18th Chief of Naval Staff
- Incumbent
- Assumed office 23 July 2026
- President: Mohammed Shahabuddin Hafiz Uddin Ahmad (acting) Mirza Fakhrul Islam Alamgir
- Prime Minister: Tarique Rahman
- Preceded by: Mohammad Nazmul Hassan

Ambassador of Bangladesh to Oman
- In office 20 February 2025 – 23 July 2026
- President: Mohammed Shahabuddin
- Prime Minister: Muhammad Yunus (acting); Tarique Rahman;
- Preceded by: Nazmul Islam
- Succeeded by: TBA

Personal details
- Spouse: Begum Nurtaz Azim
- Children: 2
- Alma mater: Bangladesh Naval Academy
- Awards: Noubahini Padak (NBP) Nou Parodorshita Padak (NPP)

Military service
- Allegiance: Bangladesh
- Branch/service: Bangladesh Navy
- Years of service: 1987 – present
- Rank: Admiral
- Commands: Commander, Chittagong Naval Area (COMCHIT); Commander, Dhaka Naval Area (COMDHAKA); Commander, Submarine (COMSUB); Commandant of Bangladesh Naval Academy; BNS Umar Farooq; BNS Shaikat;

= Khondkar Misbah-ul-Azim =

Chief of Naval Staff of the Bangladesh Navy

Khondkar Misbah-ul-Azim (Note: (TAS), NBP, NPP, ndu, afwc, psc, BN) is a four-star officer of the Bangladesh Navy, currently serving as the 18th Chief of Naval Staff. He previously served as the Bangladesh ambassador to Oman. Prior that he was commander of two naval areas and the Bangladesh Naval Academy.

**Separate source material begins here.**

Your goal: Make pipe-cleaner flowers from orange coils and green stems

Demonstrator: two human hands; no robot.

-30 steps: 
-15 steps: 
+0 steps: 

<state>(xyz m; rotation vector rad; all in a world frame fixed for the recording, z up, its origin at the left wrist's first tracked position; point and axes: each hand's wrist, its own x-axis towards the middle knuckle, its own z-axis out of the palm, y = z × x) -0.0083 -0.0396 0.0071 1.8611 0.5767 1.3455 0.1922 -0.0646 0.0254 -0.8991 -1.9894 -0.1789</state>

== Early life and education ==
Azim enlisted to Bangladesh Naval Academy in 1985 and was commissioned in the executive branch on 1 January 1987. Also he was ranked 1st in both seniority and merit in the 87A batch of the Bangladesh Navy. Azim is a torpedo anti-submarine (TAS) coordinating officer and has undergone basic training course at Malaysian Maritime Academy. He is a graduate of Defence Services Staff College from India and the Armed Force War College. Azim also completed his advanced command course from the People's Liberation Army National Defence University in China.

== Military career ==
Azim commanded one warship, two offshore vessel, one large patrol craft, one minesweeper craft and two naval areas. Azim further more led the submarines squadrons, the Bangladesh Naval Academy and director of naval operations at naval headquarters. He received National Integrity Award on 2021. Azim was designated on the Ministry of Foreign Affairs and appointed as the ambassador of Bangladesh to Oman on 2025. In July 2026, he has been appointed as the next chief of the Bangladesh Navy. Azim was promoted from the rank of vice Admiral to Admiral on 23 August 2026. Azim will serve as the Chief of Naval Staff for a period of three years until 22 July 2029.

== Family ==
In his personal life, Azim is married to Mrs. Nurtaz Azim and they have two daughters.